Given data:
▽

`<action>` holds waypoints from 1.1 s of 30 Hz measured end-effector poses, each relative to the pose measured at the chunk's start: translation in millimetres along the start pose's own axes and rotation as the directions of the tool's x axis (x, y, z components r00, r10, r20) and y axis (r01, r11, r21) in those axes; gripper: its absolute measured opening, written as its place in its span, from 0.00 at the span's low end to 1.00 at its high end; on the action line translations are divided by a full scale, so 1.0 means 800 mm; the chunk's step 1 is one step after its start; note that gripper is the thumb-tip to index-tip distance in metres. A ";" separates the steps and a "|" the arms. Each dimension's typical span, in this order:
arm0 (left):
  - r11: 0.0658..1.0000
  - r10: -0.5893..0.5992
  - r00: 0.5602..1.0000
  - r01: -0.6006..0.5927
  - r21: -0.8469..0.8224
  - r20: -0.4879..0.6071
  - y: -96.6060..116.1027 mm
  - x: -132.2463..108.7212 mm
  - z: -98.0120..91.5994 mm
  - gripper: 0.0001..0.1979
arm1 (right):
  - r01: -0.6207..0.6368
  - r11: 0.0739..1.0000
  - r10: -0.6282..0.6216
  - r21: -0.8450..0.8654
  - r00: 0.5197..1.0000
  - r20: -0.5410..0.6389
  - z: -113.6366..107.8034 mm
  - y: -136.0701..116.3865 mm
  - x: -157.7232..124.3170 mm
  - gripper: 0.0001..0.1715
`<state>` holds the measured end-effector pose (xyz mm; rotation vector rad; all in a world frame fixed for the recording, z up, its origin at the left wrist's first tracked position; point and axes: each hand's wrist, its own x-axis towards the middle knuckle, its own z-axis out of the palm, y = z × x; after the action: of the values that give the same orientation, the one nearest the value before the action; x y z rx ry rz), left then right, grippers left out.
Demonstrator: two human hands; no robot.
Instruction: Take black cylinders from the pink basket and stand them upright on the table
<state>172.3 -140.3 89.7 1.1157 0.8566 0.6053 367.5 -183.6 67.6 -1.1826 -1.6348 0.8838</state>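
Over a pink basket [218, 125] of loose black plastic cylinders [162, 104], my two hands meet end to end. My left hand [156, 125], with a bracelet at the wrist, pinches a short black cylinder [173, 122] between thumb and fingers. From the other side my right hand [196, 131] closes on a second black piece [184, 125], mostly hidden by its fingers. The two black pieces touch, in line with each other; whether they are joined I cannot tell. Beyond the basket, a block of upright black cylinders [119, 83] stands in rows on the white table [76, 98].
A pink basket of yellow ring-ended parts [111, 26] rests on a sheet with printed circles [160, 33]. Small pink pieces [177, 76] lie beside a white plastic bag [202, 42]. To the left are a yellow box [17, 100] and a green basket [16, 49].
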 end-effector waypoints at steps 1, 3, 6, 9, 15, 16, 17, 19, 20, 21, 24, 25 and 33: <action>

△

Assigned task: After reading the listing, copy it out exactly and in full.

Task solution:
`<action>` holds waypoints from 1.1 s of 30 Hz measured end-effector poses, each relative to the pose measured at the chunk's start: translation in millimetres along the start pose's own axes and rotation as the directions of the tool's x axis (x, y, z components r00, r10, r20) and y axis (r01, r11, r21) in those axes; gripper: its absolute measured opening, written as its place in its span, from 0.00 at the span's low end to 1.00 at its high end; on the action line translations are divided by a full scale, so 1.0 means 800 mm; the chunk's step 1 is one step after its start; note that gripper is the thumb-tip to index-tip distance in metres. A ";" separates the steps and a "|" the arms. Each dimension's typical span, in this order:
arm0 (left):
  - r11: 0.0658..1.0000
  - r10: -0.5893..0.5992
  - r00: 0.5602..1.0000
  - r01: -0.6006..0.5927
  - r21: -0.8469..0.8224
  - r20: -0.4879..0.6071
  - y: -96.6060..116.1027 mm
  - x: -132.2463..108.7212 mm
  - z: -98.0120..91.5994 mm
  - gripper: 0.0001..0.1979
arm1 (right):
  - r01: -0.6207..0.6368
  - r11: 0.0739..1.0000
  - r10: -0.6282..0.6216
  - r21: -0.8450..0.8654
  - r00: 0.5197..1.0000
  - r20: -0.5410..0.6389
  - z: -113.6366..107.8034 mm
  - y: -136.0701..116.3865 mm
  - x: -157.7232..124.3170 mm
  - gripper: 0.0001..0.1715
`<state>` holds the measured end-effector pose (xyz mm; rotation vector rad; all in a world frame fixed for the recording, z up, its origin at the left wrist's first tracked position; point and axes: each hand's wrist, its own x-axis towards the middle knuckle, its own z-axis out of the palm, y = z × x; after the action: of the values that give the same orientation, the one nearest the value before the action; x y z rx ry rz), left then right, grippers left out.
Demonstrator: two human hands; no robot.
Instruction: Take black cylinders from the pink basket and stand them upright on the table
<state>172.3 -140.3 89.7 1.1157 0.8566 0.6053 367.5 -183.6 67.6 -1.1826 -1.6348 0.8838</state>
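Over a pink basket [218, 125] of loose black plastic cylinders [162, 104], my two hands meet end to end. My left hand [156, 125], with a bracelet at the wrist, pinches a short black cylinder [173, 122] between thumb and fingers. From the other side my right hand [196, 131] closes on a second black piece [184, 125], mostly hidden by its fingers. The two black pieces touch, in line with each other; whether they are joined I cannot tell. Beyond the basket, a block of upright black cylinders [119, 83] stands in rows on the white table [76, 98].
A pink basket of yellow ring-ended parts [111, 26] rests on a sheet with printed circles [160, 33]. Small pink pieces [177, 76] lie beside a white plastic bag [202, 42]. To the left are a yellow box [17, 100] and a green basket [16, 49].
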 end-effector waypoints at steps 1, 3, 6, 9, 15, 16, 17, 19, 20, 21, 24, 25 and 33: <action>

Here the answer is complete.